[Stored dataset items]
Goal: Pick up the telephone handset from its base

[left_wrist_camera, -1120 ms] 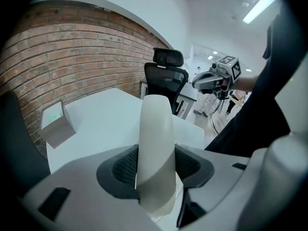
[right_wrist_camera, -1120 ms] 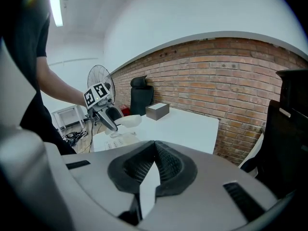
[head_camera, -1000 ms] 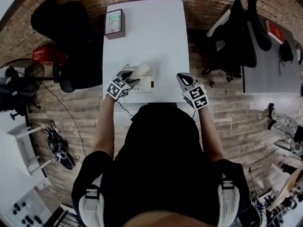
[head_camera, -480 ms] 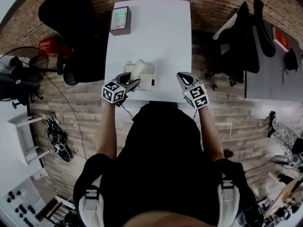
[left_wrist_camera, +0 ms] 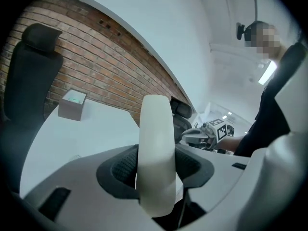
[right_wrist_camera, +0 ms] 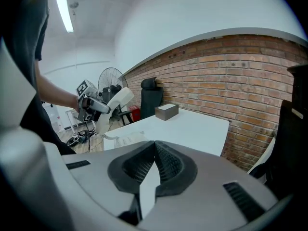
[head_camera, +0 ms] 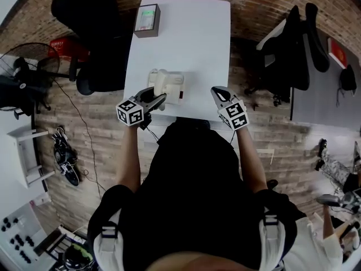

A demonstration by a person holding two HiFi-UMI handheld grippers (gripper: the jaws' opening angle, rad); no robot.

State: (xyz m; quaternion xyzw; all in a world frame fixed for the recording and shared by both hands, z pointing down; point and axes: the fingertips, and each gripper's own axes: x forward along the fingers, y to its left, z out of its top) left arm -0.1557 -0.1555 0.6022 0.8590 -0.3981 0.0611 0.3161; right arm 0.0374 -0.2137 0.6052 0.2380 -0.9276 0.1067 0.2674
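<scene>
The white table (head_camera: 203, 44) runs out from the person toward a brick wall (left_wrist_camera: 96, 57), with plank flooring on both sides. The telephone base (head_camera: 176, 88) sits near the table's front edge. Far beyond the base, at the table's far left corner, stands a small grey box (head_camera: 147, 20) with a green top. Left of the base, off the table, are a black office chair (head_camera: 93, 44) and, further out, a standing fan (head_camera: 34, 66). More dark chairs stand well to the base's right.

From overhead the handset (head_camera: 160, 82) looks like a pale bar over the base's left side, and its height can't be judged. The right gripper view shows it from the side, raised at a tilt above the base with its top end highest. The left gripper view shows none of the base, only the handset's curved back filling the middle.

The left gripper (head_camera: 159, 98), just in front of the base's left side, has its jaws partly spread and clamped on the handset, with the ribbed pads pressing on both sides. The right gripper (head_camera: 216, 91) hovers just right of the base. Its jaw tips meet, and it holds and touches nothing.
</scene>
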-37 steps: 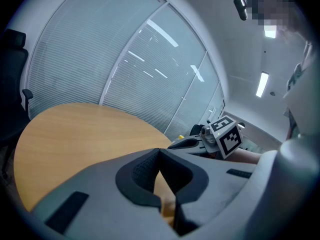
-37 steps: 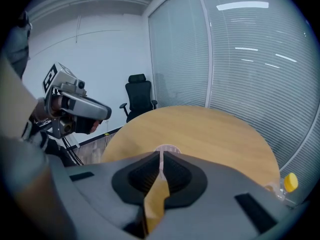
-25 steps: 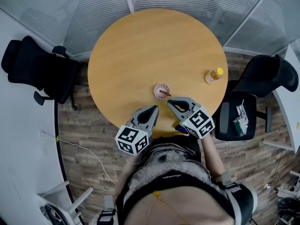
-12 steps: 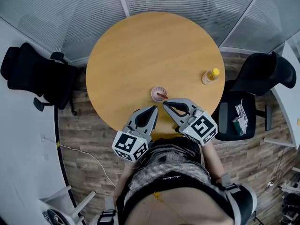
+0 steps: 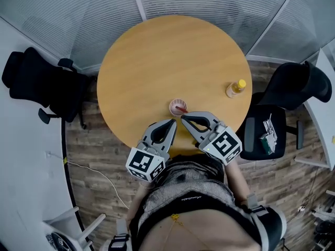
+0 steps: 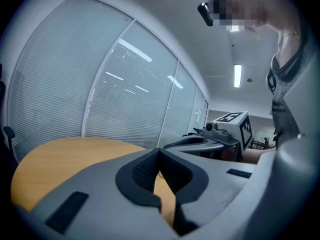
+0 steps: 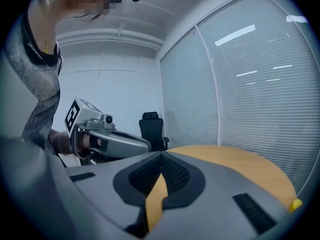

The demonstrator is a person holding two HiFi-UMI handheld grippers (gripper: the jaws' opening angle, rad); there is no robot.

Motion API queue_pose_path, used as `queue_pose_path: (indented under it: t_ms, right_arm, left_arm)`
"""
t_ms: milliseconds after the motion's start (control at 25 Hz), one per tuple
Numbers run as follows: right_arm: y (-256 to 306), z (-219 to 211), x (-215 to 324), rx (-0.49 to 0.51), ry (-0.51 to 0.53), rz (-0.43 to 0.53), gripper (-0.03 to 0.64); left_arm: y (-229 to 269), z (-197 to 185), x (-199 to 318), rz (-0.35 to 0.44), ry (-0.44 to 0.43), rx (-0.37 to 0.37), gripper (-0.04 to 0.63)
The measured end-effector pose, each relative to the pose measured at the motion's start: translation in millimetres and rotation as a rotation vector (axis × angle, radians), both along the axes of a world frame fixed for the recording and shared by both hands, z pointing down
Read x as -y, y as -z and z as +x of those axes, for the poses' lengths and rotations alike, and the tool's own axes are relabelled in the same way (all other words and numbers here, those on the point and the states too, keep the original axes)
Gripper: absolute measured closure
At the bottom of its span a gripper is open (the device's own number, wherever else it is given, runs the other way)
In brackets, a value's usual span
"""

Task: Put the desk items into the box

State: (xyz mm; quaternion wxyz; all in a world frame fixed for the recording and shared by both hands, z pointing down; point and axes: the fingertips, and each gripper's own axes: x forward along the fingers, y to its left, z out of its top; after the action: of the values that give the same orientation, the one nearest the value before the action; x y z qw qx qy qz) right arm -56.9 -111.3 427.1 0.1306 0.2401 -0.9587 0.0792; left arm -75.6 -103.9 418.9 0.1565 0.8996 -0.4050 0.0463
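**Item 1: grippers.** L gripper point(image 5: 173, 122) and R gripper point(image 5: 183, 117) sit side by side at the near edge of the desk point(image 5: 157, 56). Each has its jaws pressed together with nothing between them, and only bare desk shows past the pads.

**Change vs. a sec ago:** both grippers have come up a little toward the head camera. The R tip has swung in toward the cup. Nothing has been picked up, and the desk items are where they were. Judgement: the task is barely started, w/ the grippers likely repositioning for a first grasp.

**Item 2: small pink cup point(image 5: 178, 107).** It stands near the near edge, approx. centre, w/ a red stick-like thing point(image 5: 181, 109) inside that is too small to identify. The cup is just beyond the R gripper tip and apart from it. The L tip is near, slightly further off.

**Item 3: yellow-capped bottle point(image 5: 236, 88).** It stands upright at the right edge, well apart from both grippers.

**Item 4: box.** Not in any view, so its location is unknown.
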Motion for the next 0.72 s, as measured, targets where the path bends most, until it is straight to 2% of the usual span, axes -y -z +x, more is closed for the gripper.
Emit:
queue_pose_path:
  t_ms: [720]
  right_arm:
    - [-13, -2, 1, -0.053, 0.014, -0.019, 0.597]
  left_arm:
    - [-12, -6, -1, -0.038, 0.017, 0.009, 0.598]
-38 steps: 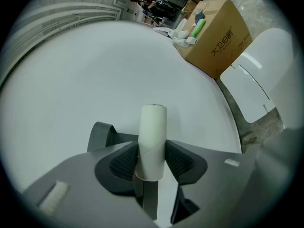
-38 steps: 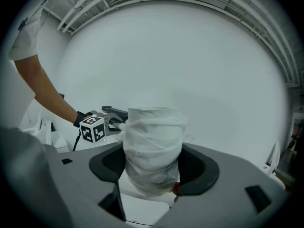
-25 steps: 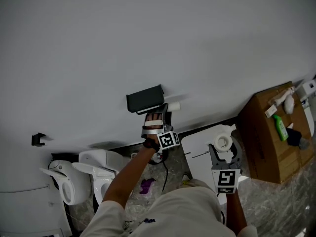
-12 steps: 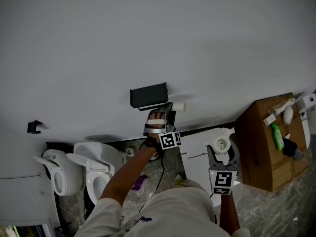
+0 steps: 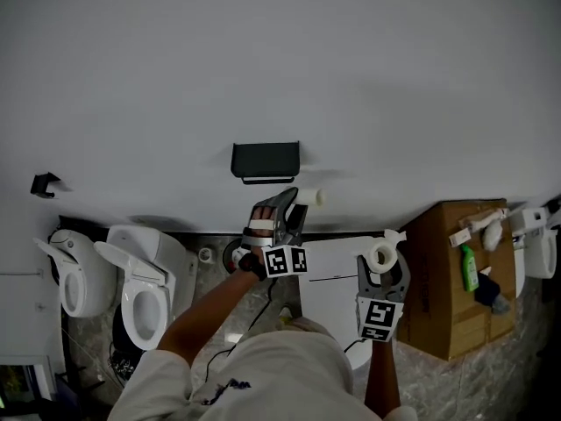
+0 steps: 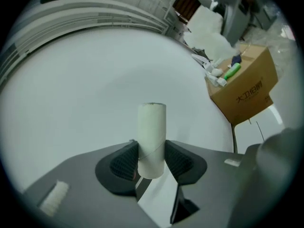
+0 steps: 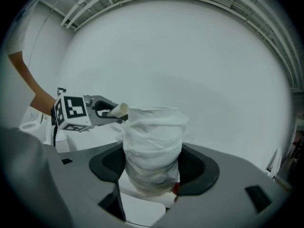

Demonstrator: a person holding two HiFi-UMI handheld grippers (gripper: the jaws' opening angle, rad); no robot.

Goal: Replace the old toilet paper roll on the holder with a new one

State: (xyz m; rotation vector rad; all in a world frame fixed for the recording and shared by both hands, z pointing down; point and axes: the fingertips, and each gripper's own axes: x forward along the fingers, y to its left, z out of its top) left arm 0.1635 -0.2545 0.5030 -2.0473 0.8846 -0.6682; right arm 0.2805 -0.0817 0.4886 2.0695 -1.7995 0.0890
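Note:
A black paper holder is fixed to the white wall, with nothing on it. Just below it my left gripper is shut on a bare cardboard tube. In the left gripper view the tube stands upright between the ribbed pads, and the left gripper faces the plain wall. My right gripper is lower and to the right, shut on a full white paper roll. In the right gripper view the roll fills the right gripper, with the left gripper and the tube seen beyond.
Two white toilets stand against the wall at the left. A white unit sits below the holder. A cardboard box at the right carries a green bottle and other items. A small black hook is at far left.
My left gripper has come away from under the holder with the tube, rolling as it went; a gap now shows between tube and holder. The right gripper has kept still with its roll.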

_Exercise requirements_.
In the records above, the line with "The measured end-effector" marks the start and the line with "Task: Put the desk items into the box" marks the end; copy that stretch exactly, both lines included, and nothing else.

_Final answer_.
The measured end-effector pose, each relative to the pose measured at the motion's start: translation in millimetres and rotation as a rotation vector (axis × angle, radians), both along the axes of a world frame fixed for the recording and shared by both hands, z pointing down
Read x as -y, y as -z and z as +x of those axes, for the poses' lengths and rotations alike, and the tool's own axes are relabelled in the same way (all other words and numbers here, those on the point and the states too, keep the original axes)
Gripper: absolute measured closure
At the bottom of its span a gripper is open (the device's own number, wherever else it is given, runs the other way)
In brackets, a value's usual span
"""

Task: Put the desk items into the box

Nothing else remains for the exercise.